Database sizes are growing all the time for many different reasons. A prediction from Cisco is that $14.4 trillion in potential value will be created over the next decade as companies all over the world embrace the Internet of Things. To reap its benefits, companies will need to monitor and manage networked devices and be able to quickly analyze new data stores to keep making improvements and grow profitably.
The demand for low latency, speed and scalability is increasing all the time. Developed to help enterprises solve the data challenges which are present across all industries and organizations, an Operational Data Store can be a real benefit, especially a new generation one that deals with some of the challenges experienced when using a traditional ODS.
What is an Operational Data Store?
Businesses and consumers want to have access to real-time data that can come from a variety of places. An Operational Data Store provides the means to integrate the data coming from different sources. The ODS puts the data in a consistent format, while business operations are occurring. It, therefore, provides an operationally authoritative data source.
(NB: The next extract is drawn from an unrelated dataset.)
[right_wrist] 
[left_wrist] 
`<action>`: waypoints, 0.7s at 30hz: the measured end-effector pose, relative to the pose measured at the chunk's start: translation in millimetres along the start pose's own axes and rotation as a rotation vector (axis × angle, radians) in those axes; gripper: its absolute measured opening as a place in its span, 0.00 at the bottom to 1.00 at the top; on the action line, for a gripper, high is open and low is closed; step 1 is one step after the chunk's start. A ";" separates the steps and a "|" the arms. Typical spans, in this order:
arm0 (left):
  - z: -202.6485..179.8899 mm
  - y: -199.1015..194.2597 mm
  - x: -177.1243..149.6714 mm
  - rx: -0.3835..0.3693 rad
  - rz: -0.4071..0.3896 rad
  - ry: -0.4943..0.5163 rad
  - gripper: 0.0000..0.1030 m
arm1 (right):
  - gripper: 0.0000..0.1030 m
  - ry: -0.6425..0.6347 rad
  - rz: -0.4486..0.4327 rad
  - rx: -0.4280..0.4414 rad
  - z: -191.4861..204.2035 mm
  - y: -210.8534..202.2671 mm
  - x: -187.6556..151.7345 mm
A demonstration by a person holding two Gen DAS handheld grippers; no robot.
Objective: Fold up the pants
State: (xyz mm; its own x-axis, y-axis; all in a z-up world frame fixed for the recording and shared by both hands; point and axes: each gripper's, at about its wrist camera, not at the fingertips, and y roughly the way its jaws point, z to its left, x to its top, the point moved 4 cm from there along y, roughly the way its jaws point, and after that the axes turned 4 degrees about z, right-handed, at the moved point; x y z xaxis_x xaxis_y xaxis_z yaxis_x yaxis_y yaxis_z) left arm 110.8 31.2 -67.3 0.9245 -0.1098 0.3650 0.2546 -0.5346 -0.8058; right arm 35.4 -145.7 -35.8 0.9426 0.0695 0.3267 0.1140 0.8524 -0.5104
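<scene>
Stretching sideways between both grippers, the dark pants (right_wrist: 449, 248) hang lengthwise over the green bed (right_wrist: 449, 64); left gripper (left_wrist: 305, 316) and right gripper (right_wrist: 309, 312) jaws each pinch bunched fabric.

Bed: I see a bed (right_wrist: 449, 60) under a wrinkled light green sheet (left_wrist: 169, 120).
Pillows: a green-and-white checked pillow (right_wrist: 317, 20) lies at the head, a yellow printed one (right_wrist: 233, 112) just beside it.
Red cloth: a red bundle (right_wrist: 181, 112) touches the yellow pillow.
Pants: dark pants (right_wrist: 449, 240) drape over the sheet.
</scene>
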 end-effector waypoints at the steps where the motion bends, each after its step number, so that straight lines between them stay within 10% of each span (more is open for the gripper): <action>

An ODS is not a new concept. Its main benefit is the integration of data from various systems of record for the purpose of reporting and analysis. This enables business owners and employees to make more informed decisions due to having a comprehensive view instead of the siloed view provided by each individual data source.
An ODS also allows more people to have reporting capabilities as systems of record usually restrict access to a few people for security purposes.
Where a traditional ODS can fall sort
When organizations start with digital transformation, a traditional ODS can pose some challenges. For instance, a traditional ODS does not offer real-time API services. It is usually based on a relational database, which can have difficulty handling a large quantity of data.
Applications that demand low latency are not supported and limited scalability can be another challenge. When multiple users access the data store at the same time, it can affect performance.
The refresh rate of a traditional ODS is not a problem when it comes to day-end reporting but is not good enough when it comes to digital applications. In this case, real-time data is necessary.
How Operational Data Stores have changed
A traditional ODS has a number of disadvantages, such as the fact that it is refreshed on a daily basis and only stores data for a short window. With the introduction of real-time digital applications, the traditional ODS has had to evolve to allow businesses to meet the challenges of limited speed, scalability and agility.
New digital banks and insurance companies keep moving away from legacy processes and infrastructure. They are innovating all the time when it comes to the models and processes they use. They need a new generation ODS to serve their purposes.
Only a small percentage of traditional finance organizations are currently managing to turn large data volumes from different transactional systems into financial analytics with usable insights. Insights can remain buried within the data and decisions may be delayed or made on the basis of static reports rather than real-time data.
Even well-known investment management or trading platforms can have data gaps and an ODS provides an ideal solution. Data silos can present a serious challenge that hinders user accessibility and give different versions of the truth depending upon which data source an employee is using. An ODS eliminates data silos and creates a single version of the truth.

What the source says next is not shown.